ELEMENTS Rogers Intl Commodity Agriculture ETN (RJA)
Founded in 2007, RJA tracks the Rogers International Commodity Index Agriculture Total Return index. The index represents the value of a basket of 20 agricultural commodity futures contracts. Rice makes up approximately 1.4% of the index, which is a relatively small percentage. RJA is also an ETN, which is different than an ETF in that it involves credit-associated risk.
iPath Dow Jones UBS Agriculture TR Sub-Index ETN (JJA)
Also founded in 2007, JJA tracks the price and yield performance of the Dow Jones-UBS Agriculture Total Return Sub-Index. The note is designed to reflect the performance of agricultural commodities. The index is composed of seven futures contracts: soybeans, corn, wheat, cotton, soybean oil, coffee and sugar. While rice does not make up a part of the holdings, the index seeks to track the agriculture sector as a whole. JJA is also an ETN rather than an ETF, and a closer look at the credit-associated risk in needed.
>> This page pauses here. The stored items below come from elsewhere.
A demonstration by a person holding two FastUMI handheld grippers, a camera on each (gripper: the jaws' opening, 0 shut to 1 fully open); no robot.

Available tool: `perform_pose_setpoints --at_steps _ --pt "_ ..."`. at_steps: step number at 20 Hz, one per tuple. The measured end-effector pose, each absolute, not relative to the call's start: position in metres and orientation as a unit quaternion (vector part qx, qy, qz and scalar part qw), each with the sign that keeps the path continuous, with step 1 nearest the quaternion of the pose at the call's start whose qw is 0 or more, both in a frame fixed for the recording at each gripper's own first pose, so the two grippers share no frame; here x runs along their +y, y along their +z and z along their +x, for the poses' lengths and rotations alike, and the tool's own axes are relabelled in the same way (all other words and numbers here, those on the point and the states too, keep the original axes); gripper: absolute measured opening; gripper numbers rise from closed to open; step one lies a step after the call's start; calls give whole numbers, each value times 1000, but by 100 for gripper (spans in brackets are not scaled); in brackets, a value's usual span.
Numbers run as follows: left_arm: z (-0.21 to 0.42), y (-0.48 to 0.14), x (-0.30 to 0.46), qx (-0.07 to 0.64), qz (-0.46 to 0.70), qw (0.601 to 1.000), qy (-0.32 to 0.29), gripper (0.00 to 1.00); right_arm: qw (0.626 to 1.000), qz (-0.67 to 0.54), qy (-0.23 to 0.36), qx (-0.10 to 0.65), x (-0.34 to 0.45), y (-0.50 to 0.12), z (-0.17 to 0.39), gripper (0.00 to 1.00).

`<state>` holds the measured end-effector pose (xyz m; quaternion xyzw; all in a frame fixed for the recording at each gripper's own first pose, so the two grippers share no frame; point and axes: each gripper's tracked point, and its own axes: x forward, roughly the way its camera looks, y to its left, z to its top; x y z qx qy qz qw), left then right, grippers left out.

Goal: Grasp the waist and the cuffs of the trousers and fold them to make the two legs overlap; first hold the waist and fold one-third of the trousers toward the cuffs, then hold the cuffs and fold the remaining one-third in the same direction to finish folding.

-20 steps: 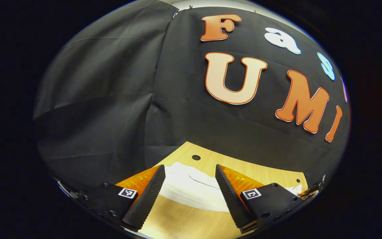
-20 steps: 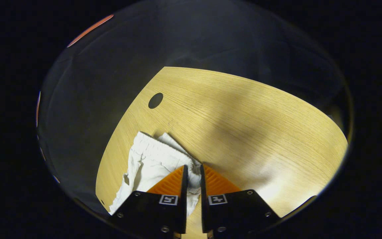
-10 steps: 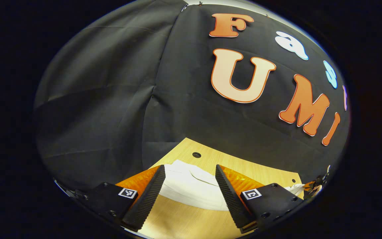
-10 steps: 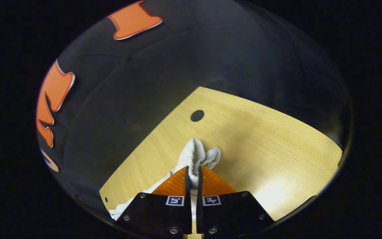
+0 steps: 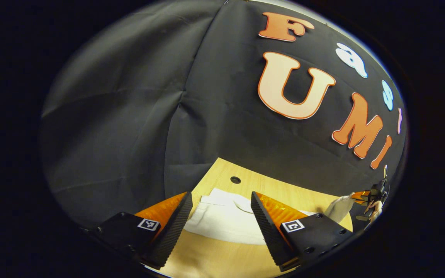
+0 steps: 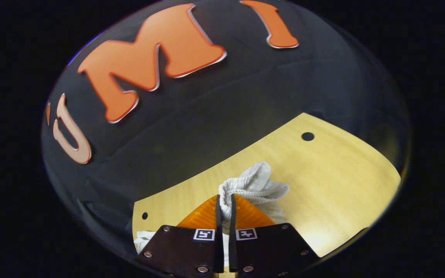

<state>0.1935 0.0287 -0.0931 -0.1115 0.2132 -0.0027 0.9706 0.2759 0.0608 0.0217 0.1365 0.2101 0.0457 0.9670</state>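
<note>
Across the pale wooden worktop (image 5: 284,191) white trousers (image 5: 222,222) lie spread flat, one end near the left hand-held gripper (image 5: 219,227), the far end raised off the wood at the right edge of the left gripper view. Worktop has small round holes near its back edge (image 6: 307,136); booth cloth hangs right behind it.

Trousers in right gripper view: gathered elastic end, likely the waist (image 6: 251,185), bunched and sticking up above the right hand-held gripper (image 6: 225,216). Jaws nearly closed, only a thin slit between them, cloth pinched in that slit, both fingers pressing on it. Grip sits on the ribbed band, probably because that thick edge holds well and carries the whole width along when lifted. Rest of the cloth trails down toward the wood below.

Left hand-held gripper: jaws wide apart, nothing between them, hovering low just above the near end of the trousers, not touching as far as I can tell. Likely placed there to take the cuff end so both ends move together for the leg-over-leg fold.

Far off in the left gripper view, the right hand-held gripper and the hand (image 5: 375,208) holding it show small, with lifted white cloth just beside them.

Judgement: first fold barely started; left grasp not yet made.
</note>
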Motion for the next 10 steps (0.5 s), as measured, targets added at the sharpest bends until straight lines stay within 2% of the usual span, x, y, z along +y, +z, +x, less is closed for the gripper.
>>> perform_pose_setpoints --at_steps 3,10 --pt "200 -98 44 220 -120 968 -11 99 962 105 74 241 90 3 256 5" --pt "199 -101 45 237 -121 964 -12 99 948 11 95 304 73 14 255 5"
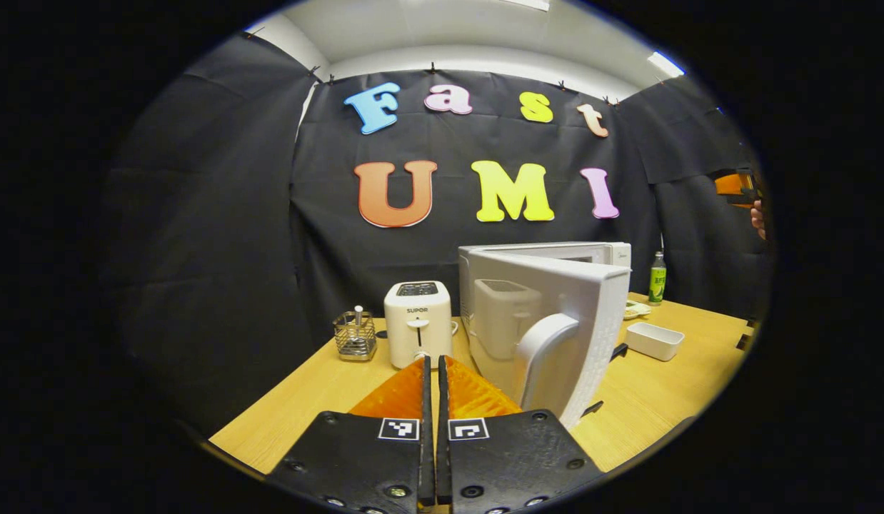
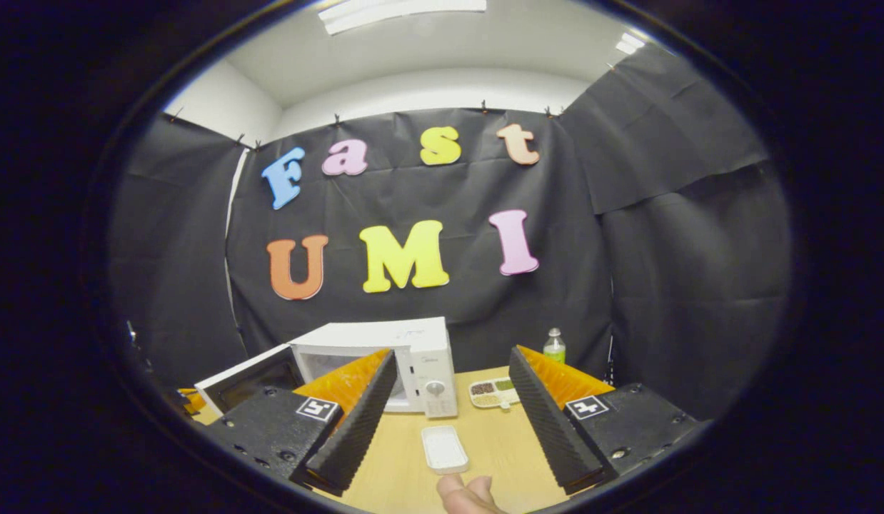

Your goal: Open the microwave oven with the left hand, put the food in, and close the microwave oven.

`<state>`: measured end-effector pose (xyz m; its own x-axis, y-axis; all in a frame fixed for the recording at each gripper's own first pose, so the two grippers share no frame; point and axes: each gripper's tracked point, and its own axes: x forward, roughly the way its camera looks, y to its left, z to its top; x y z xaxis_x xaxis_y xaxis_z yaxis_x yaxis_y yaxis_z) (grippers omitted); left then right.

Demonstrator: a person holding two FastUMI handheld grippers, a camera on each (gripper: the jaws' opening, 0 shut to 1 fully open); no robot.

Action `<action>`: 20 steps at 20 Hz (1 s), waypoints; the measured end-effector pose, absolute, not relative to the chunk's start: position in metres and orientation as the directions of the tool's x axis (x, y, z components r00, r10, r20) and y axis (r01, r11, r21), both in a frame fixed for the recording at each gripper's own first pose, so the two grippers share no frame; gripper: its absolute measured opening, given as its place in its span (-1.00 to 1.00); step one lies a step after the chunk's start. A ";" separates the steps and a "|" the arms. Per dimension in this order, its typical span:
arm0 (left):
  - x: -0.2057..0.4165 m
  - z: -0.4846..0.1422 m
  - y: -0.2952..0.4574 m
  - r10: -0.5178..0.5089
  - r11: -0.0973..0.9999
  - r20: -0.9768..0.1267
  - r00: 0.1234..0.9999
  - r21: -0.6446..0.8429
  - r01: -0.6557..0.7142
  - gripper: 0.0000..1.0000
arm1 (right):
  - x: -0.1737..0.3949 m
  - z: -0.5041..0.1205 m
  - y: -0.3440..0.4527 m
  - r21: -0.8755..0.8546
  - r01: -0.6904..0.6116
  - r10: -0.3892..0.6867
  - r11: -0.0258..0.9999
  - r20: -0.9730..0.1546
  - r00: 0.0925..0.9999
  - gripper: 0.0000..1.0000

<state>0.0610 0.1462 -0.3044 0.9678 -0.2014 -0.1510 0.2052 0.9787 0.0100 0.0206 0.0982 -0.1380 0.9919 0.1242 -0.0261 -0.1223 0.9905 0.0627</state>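
One microwave [image 2: 385,357], one toaster [image 1: 418,323], two dishes [image 2: 444,450]

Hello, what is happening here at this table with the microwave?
A person works with two handheld grippers. The microwave door stands open. The left gripper is shut on nothing, just in front of the door. The right gripper is open above the table, aimed at a white dish. Nothing is loaded yet.

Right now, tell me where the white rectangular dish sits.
In the right gripper view, the white rectangular dish lies on the wooden table, in front of the microwave's control panel, near a food tray.
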 end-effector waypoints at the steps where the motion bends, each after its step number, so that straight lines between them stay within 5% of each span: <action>1: 0.056 -0.308 0.135 -0.226 0.973 -0.172 0.959 0.005 0.231 -0.99 | 0.007 -0.134 0.086 0.056 -0.113 0.114 0.992 -0.018 0.993 0.82; 4: 0.043 -0.298 0.108 -0.264 0.962 -0.155 0.952 0.027 0.271 -1.00 | -0.012 -0.121 0.069 0.000 -0.109 0.109 0.994 0.011 0.994 0.82; 5: 0.039 -0.296 0.094 -0.296 0.953 -0.152 0.943 0.012 0.302 -1.00 | -0.016 -0.120 0.065 -0.006 -0.111 0.111 0.994 0.014 0.994 1.00; 6: 0.037 -0.294 0.084 -0.315 0.948 -0.142 0.938 0.004 0.319 -1.00 | -0.019 -0.120 0.063 -0.006 -0.116 0.116 0.993 0.014 0.993 0.82; 9: 0.035 -0.288 0.053 -0.365 0.930 -0.133 0.921 -0.008 0.367 -1.00 | -0.025 -0.124 0.053 -0.001 -0.123 0.123 0.992 0.006 0.992 0.82; 10: 0.037 -0.285 0.044 -0.376 0.926 -0.128 0.918 -0.001 0.379 -1.00 | -0.027 -0.124 0.050 -0.012 -0.125 0.126 0.992 0.009 0.992 1.00; 11: 0.041 -0.285 0.034 -0.392 0.919 -0.127 0.911 -0.004 0.395 -1.00 | -0.028 -0.124 0.045 -0.020 -0.119 0.119 0.993 0.007 0.993 0.82; 13: 0.048 -0.288 0.018 -0.418 0.907 -0.137 0.898 -0.009 0.420 -1.00 | -0.031 -0.123 0.039 -0.019 -0.113 0.114 0.993 0.015 0.993 1.00; 14: 0.052 -0.291 0.011 -0.426 0.903 -0.144 0.893 -0.010 0.429 -1.00 | -0.033 -0.121 0.038 -0.019 -0.116 0.116 0.993 0.020 0.993 0.82; 15: 0.058 -0.292 0.005 -0.434 0.899 -0.147 0.889 -0.014 0.437 -1.00 | -0.035 -0.123 0.037 -0.020 -0.116 0.116 0.993 0.021 0.993 1.00; 16: 0.064 -0.294 -0.002 -0.444 0.895 -0.153 0.883 -0.025 0.446 -1.00 | -0.036 -0.122 0.035 -0.021 -0.115 0.115 0.993 0.026 0.993 0.82; 17: 0.069 -0.296 -0.009 -0.457 0.889 -0.156 0.876 -0.040 0.457 -1.00 | -0.037 -0.121 0.034 -0.024 -0.116 0.117 0.993 0.032 0.993 1.00; 18: 0.075 -0.297 -0.021 -0.479 0.877 -0.152 0.864 -0.054 0.477 -1.00 | -0.038 -0.118 0.034 -0.026 -0.119 0.120 0.993 0.038 0.992 0.82; 20: 0.084 -0.301 -0.037 -0.512 0.859 -0.153 0.845 -0.075 0.507 -1.00 | -0.039 -0.120 0.033 -0.026 -0.124 0.125 0.992 0.041 0.991 0.82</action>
<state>0.0840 -0.0373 -0.3012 0.8451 -0.5124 -0.1525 0.5070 0.8586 -0.0755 -0.0390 0.0330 -0.1197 0.9913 0.1254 0.0405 -0.1244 0.9919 -0.0262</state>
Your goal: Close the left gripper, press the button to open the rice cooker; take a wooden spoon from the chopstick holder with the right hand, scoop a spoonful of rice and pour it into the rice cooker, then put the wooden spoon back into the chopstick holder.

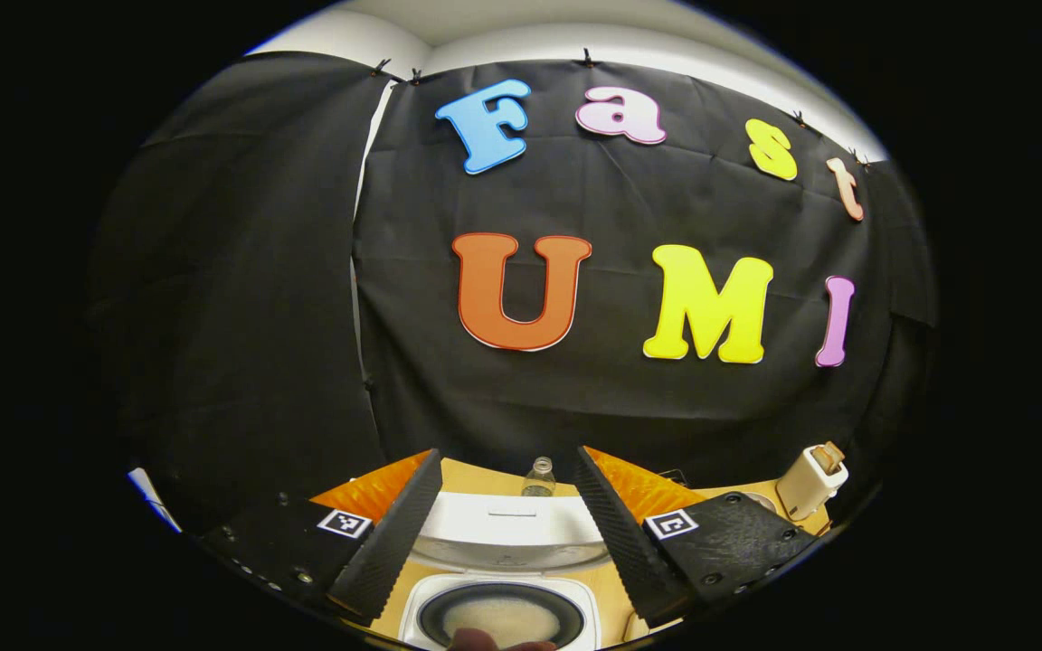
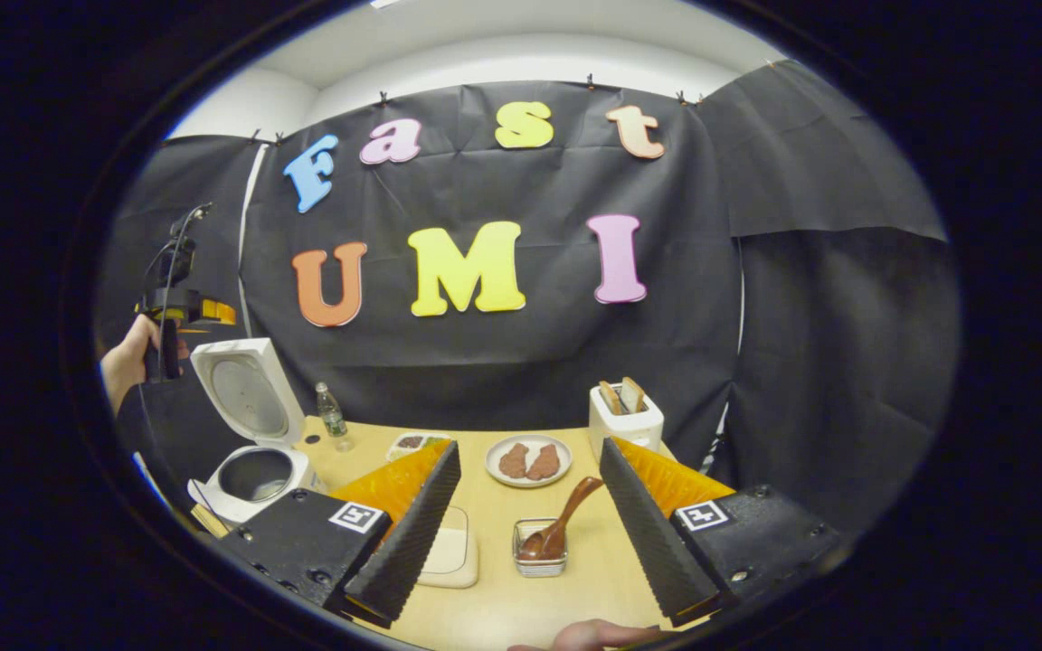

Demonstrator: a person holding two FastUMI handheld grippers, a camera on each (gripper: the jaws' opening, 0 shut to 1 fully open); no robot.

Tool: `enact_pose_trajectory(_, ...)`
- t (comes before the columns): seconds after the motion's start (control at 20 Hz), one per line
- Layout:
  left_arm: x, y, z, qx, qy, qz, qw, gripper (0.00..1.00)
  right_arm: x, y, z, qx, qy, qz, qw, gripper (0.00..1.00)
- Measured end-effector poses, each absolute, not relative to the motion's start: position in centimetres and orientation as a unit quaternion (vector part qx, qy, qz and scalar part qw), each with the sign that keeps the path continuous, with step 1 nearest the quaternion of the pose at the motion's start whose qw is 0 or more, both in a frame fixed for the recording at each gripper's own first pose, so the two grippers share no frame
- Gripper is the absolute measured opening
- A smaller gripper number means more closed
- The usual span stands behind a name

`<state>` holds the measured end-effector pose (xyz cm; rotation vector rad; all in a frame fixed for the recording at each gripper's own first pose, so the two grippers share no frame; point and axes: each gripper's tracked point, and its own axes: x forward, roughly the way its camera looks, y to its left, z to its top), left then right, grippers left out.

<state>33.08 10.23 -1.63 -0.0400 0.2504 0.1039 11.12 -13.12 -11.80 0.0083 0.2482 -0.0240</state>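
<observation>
With the rice cooker (image 2: 254, 452) already open off to its left, the right gripper (image 2: 525, 542) hangs spread wide. Just ahead between its fingers, the wooden spoon (image 2: 562, 523) leans in the chopstick holder (image 2: 539, 551). Light, stiff and smooth, it looks best pinched mid-handle.

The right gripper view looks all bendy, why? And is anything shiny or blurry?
Right gripper view: the fisheye lens bows the table edge and wall outward; things stay sharp, with soft glare on the rice cooker lid. Left gripper view: same bulging; the rice cooker at the bottom edge looks slightly soft.
</observation>
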Motion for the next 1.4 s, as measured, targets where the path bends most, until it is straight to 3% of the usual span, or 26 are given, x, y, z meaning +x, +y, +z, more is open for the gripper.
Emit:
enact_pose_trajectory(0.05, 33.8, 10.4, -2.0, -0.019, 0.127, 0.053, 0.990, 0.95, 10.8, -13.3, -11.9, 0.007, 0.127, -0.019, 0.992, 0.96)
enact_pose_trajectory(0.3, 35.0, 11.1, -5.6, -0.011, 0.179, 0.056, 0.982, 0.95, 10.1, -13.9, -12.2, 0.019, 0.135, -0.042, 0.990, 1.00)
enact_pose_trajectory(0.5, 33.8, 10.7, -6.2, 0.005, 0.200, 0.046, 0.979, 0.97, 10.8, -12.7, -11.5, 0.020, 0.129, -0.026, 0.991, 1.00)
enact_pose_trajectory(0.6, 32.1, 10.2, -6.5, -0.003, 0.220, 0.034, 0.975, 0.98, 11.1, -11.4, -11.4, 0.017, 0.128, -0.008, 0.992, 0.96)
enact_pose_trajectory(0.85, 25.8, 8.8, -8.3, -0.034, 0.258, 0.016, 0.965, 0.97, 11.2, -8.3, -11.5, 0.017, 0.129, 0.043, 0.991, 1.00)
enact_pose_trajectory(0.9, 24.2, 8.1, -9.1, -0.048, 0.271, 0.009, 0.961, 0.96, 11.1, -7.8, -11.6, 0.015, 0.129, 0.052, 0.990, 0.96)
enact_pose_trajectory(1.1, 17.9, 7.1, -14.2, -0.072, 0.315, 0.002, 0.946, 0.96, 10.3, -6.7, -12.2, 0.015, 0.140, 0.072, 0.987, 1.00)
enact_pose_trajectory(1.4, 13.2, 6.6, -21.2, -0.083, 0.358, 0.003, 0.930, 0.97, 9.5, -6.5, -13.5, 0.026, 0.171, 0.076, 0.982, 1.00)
iShares MSCI Thailand Index Fund ETF (THD)
THD, founded in 2008, tracks the price and yield performance of the MSCI Thailand Investable Market Index. THD invests 90% of its assets in the securities of the underlying index or in DRs representing securities in its underlying index. The underlying index is a free float-adjusted market capitalization index designed to measure broad-based equity market performance in Thailand. It will concentrate its investments in a particular industry or group of industries to approximately the same extent that the underlying index is concentrated.
Market Vectors Vietnam ETF (VNM)
VNM, founded in 2009, tracks the price and yield performance of the Market Vectors Vietnam Index. VNM invests 80% of its total assets in securities that comprise the index. VNM, using a ‘passive’ or indexing investment approach, attempts to approximate the investment performance of the index by investing in a portfolio of securities that generally replicates the index.
Adding commodity exposure to your portfolio through ETF investing is a great way to add diversity, as well as inflation protection. With the many advantages of ETF trading (intraday investing, low cost, transparency of assets), you can increase your bottom line with respects to investment results.
Rice has the ability to add inflation protection to your portfolio. While there are still no pure rice ETF options on the market today, there are ways to invest and lever towards rice, if you are creative. The above options will help you get started as you research ways to add this commodity to your portfolio.
I have no positions in any ETFs or ETNs mentioned, and no plans to initiate any positions within the next 72 hours.
Disclaimer: Please remember to do your own research prior to making any investment decisions. This article is not a recommendation to buy or sell any securities or stocks, and is the opinion of the author.